In fact, forensic scientists can use mitochondrial DNA to identify remains dating back even earlier than World War II. Scientists recently discovered two sets of skeletal remains that could be from the 17 sailors lost on the USS Monitor in 1863 during the Civil War. Researchers and forensic scientists at the Dover lab now are trying to identify which of 17 sailors match the skeletal remains.
The Dover lab also is tasked with collecting mitochondrial DNA from current service members to keep on hand for identification of remains when necessary.
The lab’s DNA registry holds more than 6 million bloodstained cards bearing genetic material from every person who has joined the armed forces since 1992.
’Not just a job’
JPAC’s search and recovery missions and the Dover lab’s genetic identification operations are overseen by the Defense Prisoner of War/Missing Personnel Office, an agency of more than 100 civilians and military members who work with the State Department and other nations to negotiate terms for excavations and the transfer of remains.
The office also is responsible for training service members how to survive if they become separated from their units during overseas assignments.

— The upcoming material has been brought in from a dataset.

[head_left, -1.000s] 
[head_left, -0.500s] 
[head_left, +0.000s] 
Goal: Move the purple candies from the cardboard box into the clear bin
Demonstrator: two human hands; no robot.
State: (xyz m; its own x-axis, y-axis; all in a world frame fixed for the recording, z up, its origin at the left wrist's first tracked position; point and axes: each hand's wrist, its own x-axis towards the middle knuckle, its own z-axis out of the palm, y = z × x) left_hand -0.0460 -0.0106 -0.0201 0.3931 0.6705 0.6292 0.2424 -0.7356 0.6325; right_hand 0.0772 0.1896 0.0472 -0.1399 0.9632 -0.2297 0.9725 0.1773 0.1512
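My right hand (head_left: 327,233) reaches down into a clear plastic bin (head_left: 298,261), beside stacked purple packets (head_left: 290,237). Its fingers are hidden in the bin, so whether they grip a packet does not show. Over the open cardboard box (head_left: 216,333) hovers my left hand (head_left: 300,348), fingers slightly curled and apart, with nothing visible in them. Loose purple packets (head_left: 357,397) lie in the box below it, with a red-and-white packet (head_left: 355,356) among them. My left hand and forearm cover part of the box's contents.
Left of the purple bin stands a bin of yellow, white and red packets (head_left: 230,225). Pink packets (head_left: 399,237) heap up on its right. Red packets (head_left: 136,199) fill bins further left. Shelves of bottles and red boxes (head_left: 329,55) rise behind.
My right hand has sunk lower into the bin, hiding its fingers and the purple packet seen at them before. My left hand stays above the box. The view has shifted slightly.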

In addition, the office provides families of missing troops with periodic updates on the searches for their loved ones and, through each service’s casualty office, notifies those families when remains are identified.
Meanwhile, JPAC carries out about 70 excavations a year, and identifies the remains of about 80 missing personnel each year, thanks in large part to the mitochondrial DNA analysis conducted by the Dover lab.
Last year, Congress ordered the Defense Prisoner of War/Missing Personnel Office’s units to identify 200 remains a year beginning in 2015, increasing the budget from $70 million last year to $100 million this year.
Mr. Tucker, a JPAC spokesman, said he is confident that the goal will be reached. He cited the unit’s talented, dedicated staff and significant technological advances.
“I have never been in an organization where everybody is passionate and dedicated and focused on this project,” he said. “It’s not just a job to anybody here.
“There’s such a sense of pride and devotion to doing this, being able to provide closure and healing to family members who have been grieving for 60 years. … It’s an amazing thing that we’re doing.”
Researchers, scientists and their bosses met recently with family members in Indianapolis as part of a periodic outreach program, which Mr. Canik takes personally.
“We’re trying to provide those answers to those families [who] still have a void that exists out there,” he said.
“I’m a Vietnam veteran, and that is my generation. I always remind myself that it could have been me. I might not have come back,” he said. “I would have really liked someone to maybe have pursued that if something would have occurred where I did not make it home.”